- **YOUR TASK**
Everything from the first line of the material to the line containing "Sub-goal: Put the", inclusive, must be given again exactly; no pictures, and nothing past that line.

- **DATA EXTRACT**
►

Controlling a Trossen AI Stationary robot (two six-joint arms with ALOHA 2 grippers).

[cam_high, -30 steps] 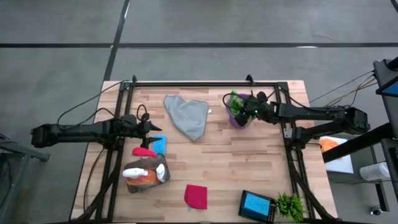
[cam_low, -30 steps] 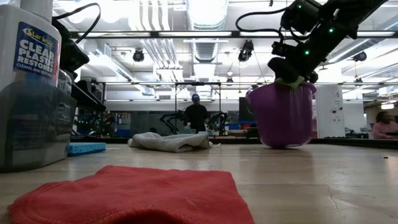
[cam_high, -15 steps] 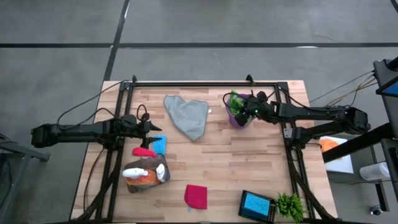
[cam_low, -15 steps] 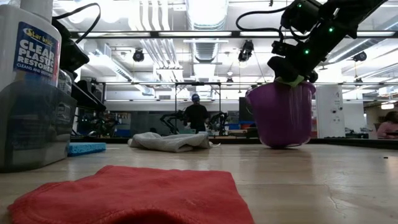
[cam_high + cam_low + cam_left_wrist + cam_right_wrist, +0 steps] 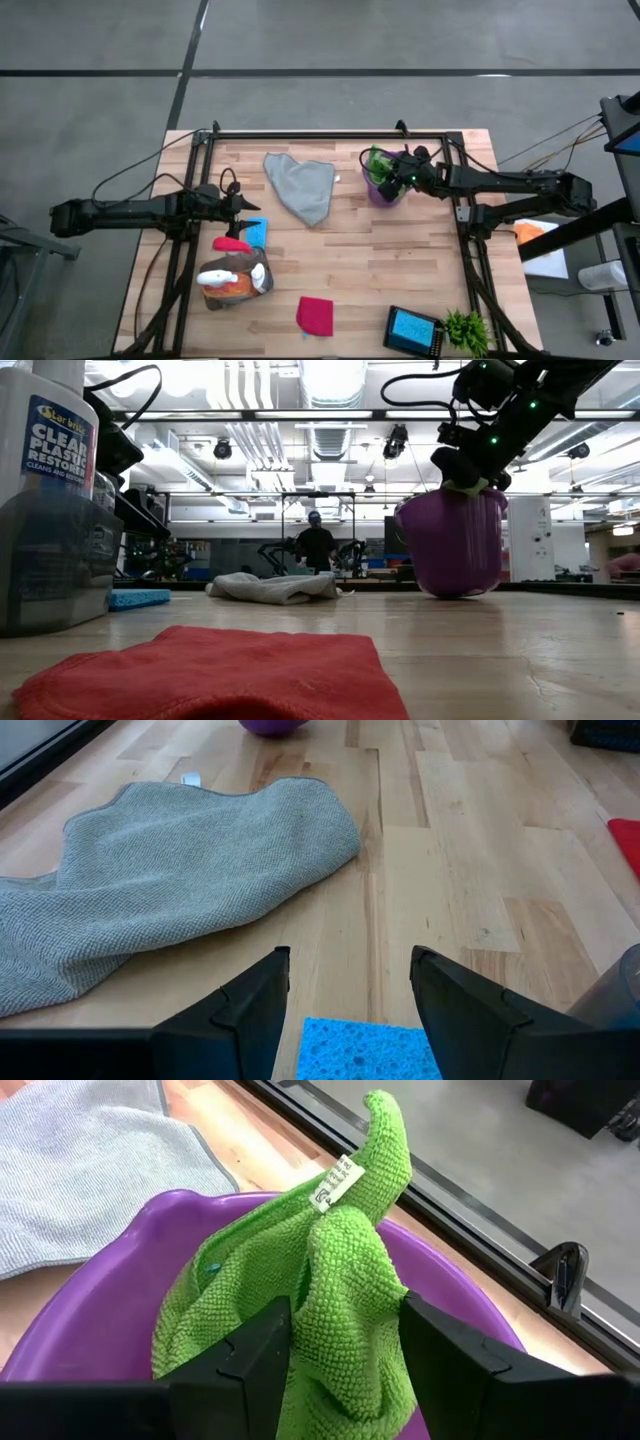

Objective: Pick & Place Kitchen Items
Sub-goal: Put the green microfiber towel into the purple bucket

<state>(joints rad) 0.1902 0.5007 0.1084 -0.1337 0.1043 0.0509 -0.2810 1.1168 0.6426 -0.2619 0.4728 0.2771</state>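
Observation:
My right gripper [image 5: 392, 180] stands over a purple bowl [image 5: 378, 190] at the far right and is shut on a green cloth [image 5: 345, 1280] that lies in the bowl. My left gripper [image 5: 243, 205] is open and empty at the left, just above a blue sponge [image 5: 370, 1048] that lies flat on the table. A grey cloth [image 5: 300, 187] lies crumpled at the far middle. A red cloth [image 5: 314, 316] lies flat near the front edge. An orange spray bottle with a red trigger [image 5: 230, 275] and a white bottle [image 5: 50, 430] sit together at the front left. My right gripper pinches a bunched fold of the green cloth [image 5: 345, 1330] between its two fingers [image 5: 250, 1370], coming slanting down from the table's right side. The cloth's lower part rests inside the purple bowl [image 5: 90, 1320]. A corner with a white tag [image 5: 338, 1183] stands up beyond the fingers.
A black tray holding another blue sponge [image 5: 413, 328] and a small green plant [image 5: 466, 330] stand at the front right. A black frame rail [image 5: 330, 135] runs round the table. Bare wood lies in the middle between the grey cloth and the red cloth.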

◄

- **EXERCISE RESPONSE**
Controlling a Trossen AI Stationary robot (two six-joint arms with ALOHA 2 grippers).

[cam_high, -30 steps] 
[cam_low, -30 steps] 
[cam_high, -15 steps] 
[cam_low, -15 steps] 
[cam_high + cam_low + cam_left_wrist + cam_right_wrist, +0 steps] 

Objective: Pick & Place Kitchen Items
Sub-goal: Put the green microfiber towel into the purple bucket

Work on the answer has been completed.